В шестом номере было тихо, как в могиле. Высокий лежал, накрыв лицо полой бушлата, и томительно ожидал все того же самого, что не приходило так долго. Порой, чтобы прогнать думы, считал по порядку: один, два, три, четыре… Досчитал до многих тысяч, но мысли, живые и страшные, все же проскальзывали сквозь ряды мертвых цифр.

Старик сторонился от товарища, как будто боялся его, — увидел в нем такого же врага, какими были надзиратели, тюремное начальство, солдаты, даже неведомый человек в штатском. Весь замкнулся в себя и по виду казался почти спокойным, но держался настороже, как зверь в клетке.
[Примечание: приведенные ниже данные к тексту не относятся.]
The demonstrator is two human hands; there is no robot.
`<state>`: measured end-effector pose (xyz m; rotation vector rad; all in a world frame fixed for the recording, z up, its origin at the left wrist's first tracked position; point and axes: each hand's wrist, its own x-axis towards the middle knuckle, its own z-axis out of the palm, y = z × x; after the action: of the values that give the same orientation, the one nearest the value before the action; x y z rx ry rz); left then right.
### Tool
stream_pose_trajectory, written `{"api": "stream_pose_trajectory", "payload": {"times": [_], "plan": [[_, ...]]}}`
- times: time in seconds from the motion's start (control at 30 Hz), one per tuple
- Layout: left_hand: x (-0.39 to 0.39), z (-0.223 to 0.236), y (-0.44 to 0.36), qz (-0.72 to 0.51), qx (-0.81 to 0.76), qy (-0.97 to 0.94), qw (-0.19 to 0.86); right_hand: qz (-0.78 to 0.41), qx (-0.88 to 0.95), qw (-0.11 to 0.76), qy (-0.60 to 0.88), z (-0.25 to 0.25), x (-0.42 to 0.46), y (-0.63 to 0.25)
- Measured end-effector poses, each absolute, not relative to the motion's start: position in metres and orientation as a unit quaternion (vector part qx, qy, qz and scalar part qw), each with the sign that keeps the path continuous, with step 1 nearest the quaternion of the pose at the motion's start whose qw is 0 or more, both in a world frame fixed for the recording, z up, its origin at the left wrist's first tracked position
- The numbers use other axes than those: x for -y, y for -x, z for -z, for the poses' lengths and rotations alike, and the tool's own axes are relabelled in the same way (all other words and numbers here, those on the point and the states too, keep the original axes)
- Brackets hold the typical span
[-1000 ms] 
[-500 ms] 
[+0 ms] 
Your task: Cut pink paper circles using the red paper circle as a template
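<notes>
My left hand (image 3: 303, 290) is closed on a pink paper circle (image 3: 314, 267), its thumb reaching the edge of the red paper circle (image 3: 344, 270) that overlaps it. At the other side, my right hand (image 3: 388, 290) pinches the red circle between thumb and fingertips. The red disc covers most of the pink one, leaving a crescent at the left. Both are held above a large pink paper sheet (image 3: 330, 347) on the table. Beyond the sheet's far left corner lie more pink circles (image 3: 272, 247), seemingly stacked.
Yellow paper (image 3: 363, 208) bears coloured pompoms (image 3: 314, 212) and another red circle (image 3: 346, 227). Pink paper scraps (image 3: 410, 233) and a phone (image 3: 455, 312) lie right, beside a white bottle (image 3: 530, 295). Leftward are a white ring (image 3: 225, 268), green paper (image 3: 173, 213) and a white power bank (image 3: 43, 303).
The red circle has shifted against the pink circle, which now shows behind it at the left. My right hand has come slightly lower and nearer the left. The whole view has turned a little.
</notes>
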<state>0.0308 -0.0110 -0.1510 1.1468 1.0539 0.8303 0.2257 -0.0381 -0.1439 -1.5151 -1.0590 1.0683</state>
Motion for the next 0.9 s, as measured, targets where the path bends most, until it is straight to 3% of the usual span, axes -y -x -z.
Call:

Бородка стала совсем белая: серая проседь перешла в седину.

Высокий думал: если все считать и считать, не останавливаясь, то на какой-нибудь цифре может прийти смерть… Число такое же, как все другие, и если знать его заранее, то можно нацарапать его на стене. Если оно когда-нибудь может прийти, то, значит, и теперь уже существует, — только где-то там, по ту сторону этой, видимой жизни. Но нельзя угадать его наперед, как не угадывают счастливого номера в лотерее. И высокий старался уверить себя, что такого числа все-таки совсем не будет.